Charlie Savage
- First edition
- Author: Roddy Doyle
- Cover artist: Laurie Avon
- Language: English
- Publisher: Jonathan Cape
- Publication date: 7 March 2019
- Publication place: Ireland
- Media type: Print
- Pages: 208 pp
- ISBN: 9781787331181 (hardcover 1st ed.)

= Charlie Savage (novel) =

Novel by Roddy Doyle

Charlie Savage is a 2019 novel by Irish writer Roddy Doyle, shortlisted for the Bollinger Everyman Wodehouse Prize. The novel consisted of a year of appearances in the weekend magazine appearing in the Irish Independent.

== Plot ==
Charlie Savage is a 60-year-old grandfather living in Dublin; he dotes on his grandchildren and dogs, has an indefatigable wife playing drums in a sexagenarian punk covers band, and his drinking mate identifies as a woman. Though the short 52 chapters mark a week in his life over a year, the same characters and themes repeat. For example, his chest now has a tattoo of SpongeBob to stop his three-year-old grandson from wanting one; his best mate Martin has now fallen in love with Charlie's first girlfriend Eleanor Pidgeon; and Charlie's love of watching football on Match of the Day.

==Release==
The novel was originally published in hardcover on 7 March 2019 in the United Kingdom through Jonathan Cape, along with audiobook and kindle versions through Vintage Digital. A paperback edition was released slightly over a year later under Vintage Books, on 12 March 2020. The cover was largely the same, except with a lighter background color.

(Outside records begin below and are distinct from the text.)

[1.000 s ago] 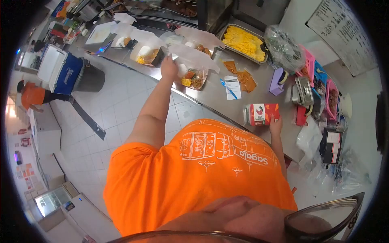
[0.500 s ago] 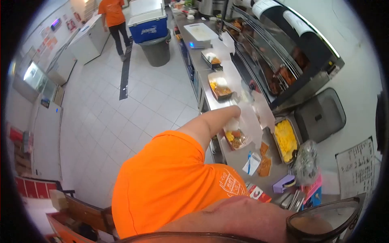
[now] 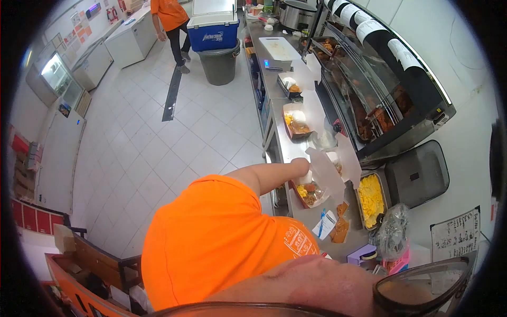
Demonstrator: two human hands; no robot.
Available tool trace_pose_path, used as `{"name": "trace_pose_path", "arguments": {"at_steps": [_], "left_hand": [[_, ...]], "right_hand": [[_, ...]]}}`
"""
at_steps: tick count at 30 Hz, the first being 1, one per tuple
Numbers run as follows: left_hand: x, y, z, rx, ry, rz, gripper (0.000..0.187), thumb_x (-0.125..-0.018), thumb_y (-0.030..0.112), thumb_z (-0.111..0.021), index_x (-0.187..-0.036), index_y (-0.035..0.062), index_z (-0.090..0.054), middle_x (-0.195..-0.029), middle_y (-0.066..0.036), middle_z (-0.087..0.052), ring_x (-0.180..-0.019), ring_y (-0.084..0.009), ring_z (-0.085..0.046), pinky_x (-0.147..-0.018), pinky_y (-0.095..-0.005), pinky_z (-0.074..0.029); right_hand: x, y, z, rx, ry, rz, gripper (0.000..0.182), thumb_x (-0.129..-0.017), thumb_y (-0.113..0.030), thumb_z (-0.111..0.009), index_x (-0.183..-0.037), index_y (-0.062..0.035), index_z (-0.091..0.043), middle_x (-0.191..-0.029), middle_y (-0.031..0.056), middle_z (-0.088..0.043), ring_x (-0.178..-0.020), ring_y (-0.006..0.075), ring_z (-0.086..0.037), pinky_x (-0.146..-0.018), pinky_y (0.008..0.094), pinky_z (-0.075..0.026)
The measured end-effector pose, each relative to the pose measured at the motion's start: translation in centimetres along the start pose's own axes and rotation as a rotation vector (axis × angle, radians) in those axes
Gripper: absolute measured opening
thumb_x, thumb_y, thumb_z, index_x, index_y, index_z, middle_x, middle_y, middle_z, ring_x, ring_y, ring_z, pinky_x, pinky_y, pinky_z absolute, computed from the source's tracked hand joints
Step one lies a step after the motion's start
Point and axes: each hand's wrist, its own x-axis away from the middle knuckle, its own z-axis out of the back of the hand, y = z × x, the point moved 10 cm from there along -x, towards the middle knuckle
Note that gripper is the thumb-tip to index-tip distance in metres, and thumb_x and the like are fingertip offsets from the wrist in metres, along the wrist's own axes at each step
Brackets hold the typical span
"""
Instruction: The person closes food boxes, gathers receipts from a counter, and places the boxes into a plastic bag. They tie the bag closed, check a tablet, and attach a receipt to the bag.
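Note:
My left arm, in an orange sleeve, reaches over the counter to an open takeaway box holding yellow, brown and white food. My left hand is bent down at the box's far end, beside its raised white lid; its fingers are hidden. Another open box with food stands just behind that lid. Farther along the counter are an open box of white, yellow and brown food and a smaller dark box. My right hand is out of sight.
A glass food warmer runs along the wall. A tray of shredded yellow food, a dark lid, a notepad with a blue pen and a purple tape dispenser are nearby. A person stands by a blue cooler.
The whole view has shifted with my head, moving the counter slightly right and down in the picture. My left hand has moved lower, a little closer to the nearest box's food.

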Motion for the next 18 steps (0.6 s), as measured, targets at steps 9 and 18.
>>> {"name": "trace_pose_path", "arguments": {"at_steps": [9, 18], "left_hand": [[3.8, -2.0, 1.0, 0.019, -0.018, -0.030, 0.022, -0.068, 0.016, -0.074, -0.087, 0.0067, -0.075, -0.092, -0.015, -0.072, -0.087, -0.0301, -0.070, -0.076, -0.0400, -0.056], [10.1, 7.8, 3.4, 0.015, 0.047, -0.266, 0.016, -0.063, 0.012, -0.074, -0.078, 0.0067, -0.074, -0.083, -0.018, -0.070, -0.080, -0.0346, -0.068, -0.072, -0.0438, -0.055]], "right_hand": [[0.4, -0.4, -0.2, 0.000, -0.037, 0.003, 0.055, -0.099, -0.036, -0.053, -0.136, 0.0035, -0.045, -0.133, 0.0242, -0.051, -0.120, 0.0358, -0.051, -0.104, 0.0408, -0.038], [0.8, 0.3, -0.3, -0.044, -0.080, 0.032, 0.053, -0.100, -0.036, -0.051, -0.136, 0.0022, -0.045, -0.133, 0.0231, -0.051, -0.121, 0.0338, -0.050, -0.104, 0.0400, -0.038]]}}
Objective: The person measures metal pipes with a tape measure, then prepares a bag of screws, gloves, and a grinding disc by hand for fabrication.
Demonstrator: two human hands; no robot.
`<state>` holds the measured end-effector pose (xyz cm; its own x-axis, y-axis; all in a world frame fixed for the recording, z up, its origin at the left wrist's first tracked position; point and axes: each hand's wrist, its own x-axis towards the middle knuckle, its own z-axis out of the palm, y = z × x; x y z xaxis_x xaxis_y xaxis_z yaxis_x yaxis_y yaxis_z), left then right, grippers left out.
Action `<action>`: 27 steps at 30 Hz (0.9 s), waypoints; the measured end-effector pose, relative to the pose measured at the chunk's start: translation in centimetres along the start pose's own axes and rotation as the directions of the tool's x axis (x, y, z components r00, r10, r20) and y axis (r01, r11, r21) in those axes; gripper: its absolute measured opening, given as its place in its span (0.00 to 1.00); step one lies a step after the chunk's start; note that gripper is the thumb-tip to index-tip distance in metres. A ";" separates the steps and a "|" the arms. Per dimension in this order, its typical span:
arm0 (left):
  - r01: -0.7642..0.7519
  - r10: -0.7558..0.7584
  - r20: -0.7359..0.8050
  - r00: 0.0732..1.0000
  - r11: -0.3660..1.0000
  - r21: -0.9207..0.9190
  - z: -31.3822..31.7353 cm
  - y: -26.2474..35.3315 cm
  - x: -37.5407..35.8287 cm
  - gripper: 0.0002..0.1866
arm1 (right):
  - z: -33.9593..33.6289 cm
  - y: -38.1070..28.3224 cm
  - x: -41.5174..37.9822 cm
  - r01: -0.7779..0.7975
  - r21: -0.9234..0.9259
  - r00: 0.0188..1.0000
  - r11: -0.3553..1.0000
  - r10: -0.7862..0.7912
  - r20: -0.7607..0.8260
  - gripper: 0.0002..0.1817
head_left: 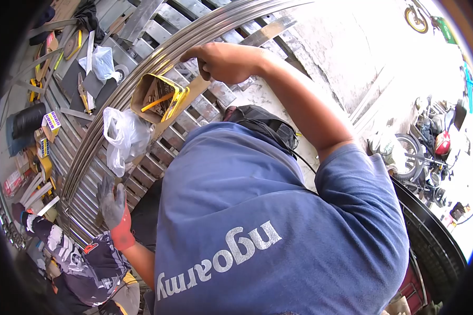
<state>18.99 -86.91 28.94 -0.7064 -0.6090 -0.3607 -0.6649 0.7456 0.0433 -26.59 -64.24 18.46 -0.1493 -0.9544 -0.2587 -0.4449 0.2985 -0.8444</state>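
Note:
My right hand [223,62] is bare, its index finger stretched over a curved bundle of thin metal rods [136,79]. The thumb stands apart from that finger and nothing shows between them; the other fingers are partly hidden. My left hand [114,207], in a grey and red work glove, has its fingers extended near the slatted metal rack [155,165] and holds nothing visible. Between the hands stands a cut-open yellow container [183,97] with small pieces and a yellow-orange stick inside. Beside it lies a crumpled white plastic bag [123,136].
Dark patterned clothing [84,262], seemingly on another person, shows at lower left. Tools and small boxes [51,122] crowd the far left, with pliers [82,93] among them. A black bag [263,123] sits by my torso. Motorcycle parts [431,147] stand at right.

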 end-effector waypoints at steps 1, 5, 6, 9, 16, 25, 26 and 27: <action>0.029 -0.029 0.038 0.999 1.000 0.011 -0.2 0.0 0.0 0.26 | -0.1 -0.1 0.0 -0.005 -0.001 1.000 1.000 0.005 0.006 0.40; 0.089 -0.091 0.095 0.991 0.996 0.028 -0.1 0.2 -0.1 0.27 | -0.3 -0.2 -0.1 -0.033 -0.026 0.999 0.999 0.034 0.034 0.38; 0.091 -0.093 0.080 0.992 0.995 0.025 0.1 0.1 -0.4 0.27 | -0.4 -0.4 -0.1 -0.037 -0.041 0.999 0.998 0.039 0.038 0.38; 0.060 -0.062 0.048 0.997 0.998 0.027 0.7 -0.1 -0.3 0.26 | -0.7 -0.7 0.1 -0.003 -0.090 0.999 0.996 0.005 0.031 0.37; 0.097 -0.099 -0.017 0.995 0.992 -0.080 1.6 -0.7 -1.4 0.28 | -0.9 -1.8 0.6 0.019 -0.112 0.999 0.994 -0.015 0.041 0.37; 0.171 -0.173 0.054 0.983 0.985 0.040 0.5 0.3 -1.7 0.29 | -1.3 -3.3 1.1 0.026 -0.088 0.999 0.996 -0.024 0.028 0.38; 0.176 -0.177 0.047 0.983 0.984 0.025 0.5 0.4 -2.0 0.29 | -1.3 -3.6 0.9 0.025 -0.096 0.999 0.995 -0.023 0.029 0.38; 0.180 -0.180 0.043 0.983 0.984 0.012 0.5 0.5 -2.1 0.30 | -1.3 -3.8 0.9 0.022 -0.101 0.999 0.995 -0.018 0.032 0.37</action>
<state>20.21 -85.15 29.28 -0.5638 -0.7212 -0.4025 -0.7781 0.6272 -0.0340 -26.19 -66.20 22.08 -0.1131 -0.9596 -0.2577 -0.5351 0.2774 -0.7980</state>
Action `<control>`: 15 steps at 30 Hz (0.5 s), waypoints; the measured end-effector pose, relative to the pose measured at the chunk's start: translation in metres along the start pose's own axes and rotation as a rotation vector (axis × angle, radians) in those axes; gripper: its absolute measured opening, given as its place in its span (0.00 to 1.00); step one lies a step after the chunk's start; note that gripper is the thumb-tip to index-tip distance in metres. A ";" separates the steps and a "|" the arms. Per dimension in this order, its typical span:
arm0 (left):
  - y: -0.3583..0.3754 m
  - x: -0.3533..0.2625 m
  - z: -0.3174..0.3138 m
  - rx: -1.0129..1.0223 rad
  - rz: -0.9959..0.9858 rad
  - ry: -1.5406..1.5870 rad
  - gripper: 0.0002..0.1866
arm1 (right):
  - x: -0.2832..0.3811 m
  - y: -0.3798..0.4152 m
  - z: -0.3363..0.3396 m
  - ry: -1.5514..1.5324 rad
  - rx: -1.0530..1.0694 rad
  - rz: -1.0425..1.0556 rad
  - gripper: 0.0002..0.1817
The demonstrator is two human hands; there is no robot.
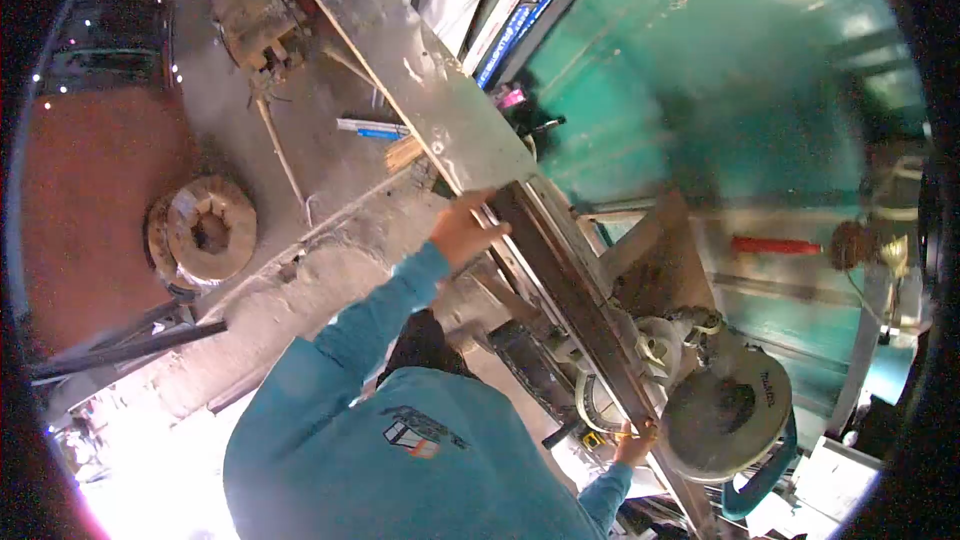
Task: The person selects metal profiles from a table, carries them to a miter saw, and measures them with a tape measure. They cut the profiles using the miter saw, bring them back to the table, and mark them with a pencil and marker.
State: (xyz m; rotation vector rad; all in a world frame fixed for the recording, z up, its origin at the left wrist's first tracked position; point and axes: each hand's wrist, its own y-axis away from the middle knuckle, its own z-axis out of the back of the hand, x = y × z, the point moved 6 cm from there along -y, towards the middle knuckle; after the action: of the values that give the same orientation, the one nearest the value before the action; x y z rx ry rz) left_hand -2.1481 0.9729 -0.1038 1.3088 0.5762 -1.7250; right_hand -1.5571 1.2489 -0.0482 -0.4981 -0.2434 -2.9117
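Note:
A long dark metal bar (575, 285) lies slantwise across the bed of a cut-off saw with a round guard (728, 410) and a teal handle. My left hand (468, 232) grips the bar's upper end, its thumb and fingers at the edge. Farther down, beside the saw guard, my right hand (636, 443) has its fingers bent round the lower part of the bar. Near those fingers is a small yellow-and-black patch (594, 439), too small to identify. Both arms are in teal sleeves.
A grey metal-topped bench (445, 90) runs up from the bar's end. Green metal panels (640, 70) stand behind it, with long boxed stock (525, 20) leaning nearby. On the left are round discs (210, 230) and a reddish-brown surface (105, 210). A red-handled brush (780, 245) hangs at right.

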 end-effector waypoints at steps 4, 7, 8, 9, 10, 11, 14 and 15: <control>0.038 -0.002 -0.028 0.068 0.049 0.434 0.29 | -0.002 -0.021 -0.011 0.267 0.020 0.055 0.42; 0.056 0.043 -0.014 -0.160 0.160 0.754 0.25 | -0.001 -0.024 -0.002 0.137 0.088 0.043 0.40; 0.062 0.064 -0.001 -0.269 0.186 0.657 0.22 | -0.004 -0.025 -0.001 -0.141 0.135 0.025 0.39; 0.070 0.084 0.014 -0.375 0.214 0.556 0.18 | -0.008 -0.027 0.002 -0.116 0.131 0.021 0.39; 0.079 0.097 0.027 -0.433 0.310 0.480 0.16 | -0.022 -0.034 0.002 -0.087 0.145 0.001 0.39; 0.087 0.109 0.041 -0.491 0.403 0.400 0.14 | -0.003 -0.034 0.002 -0.063 0.161 -0.015 0.38; 0.121 0.150 0.054 -0.504 0.447 0.263 0.11 | -0.026 -0.046 0.001 -0.006 0.201 0.047 0.38; 0.133 0.151 0.050 -0.504 0.459 0.267 0.11 | -0.058 -0.055 0.003 -0.189 0.160 0.039 0.37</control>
State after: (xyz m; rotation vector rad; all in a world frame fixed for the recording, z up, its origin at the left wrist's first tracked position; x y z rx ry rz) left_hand -2.0717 0.8115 -0.2090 1.1897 0.7366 -0.9586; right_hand -1.5133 1.3116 -0.0729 -0.7423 -0.4822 -2.7787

A translation, in Italian, entitled Un anno alla grande (A Great Year), was released by Guanda.

==Reception==
Niamh Donnelly in The Irish Times says that Charlie "is someone who’s aware of how ridiculous the world can be, but who nonetheless participates in the whole joke...There’s a knack to this character-sketch style writing. It depends on 'on the money' observations and on-point humour. Writing like this is like performing stand-up: make 'em laugh and you can get away with anything...Doyle knows how to work a crowd. His north-Dublinese is fluent; never mocking, never overstated...It's a difficult balance and at times depth is lost in its pursuit. But it's style that bolsters the piece. More than comedy or insight, this work has tenderness."

Jane Bradley in The Scotsman writes that "this book is seriously outdated – I had previously believed that this 'I'm getting old and the modern world is passing me by' schtick went out with Victor Meldrew in the 1990s. It is, of course, all made up, yet reading it made me wonder: is this just Doyle mocking men of his own generation? Or are these the kinds of opinions he would like to express himself, but doesn't dare to under his own name? Either way, it is a lighthearted, easy read which will undoubtedly appeal to men of Doyle's – and Savage's – generation."

Alastair Mabbott from The Herald concludes that "A refreshingly positive take on middle age, it’s optimistic, warm-hearted, blokishly moving and written with master's pin-sharp command of humour. These tales must have been a welcome weekly balm to the Irish Independent's readers for the past two years, and it's a pleasure to have them in a book that's sure to be picked up and revisited time and time again."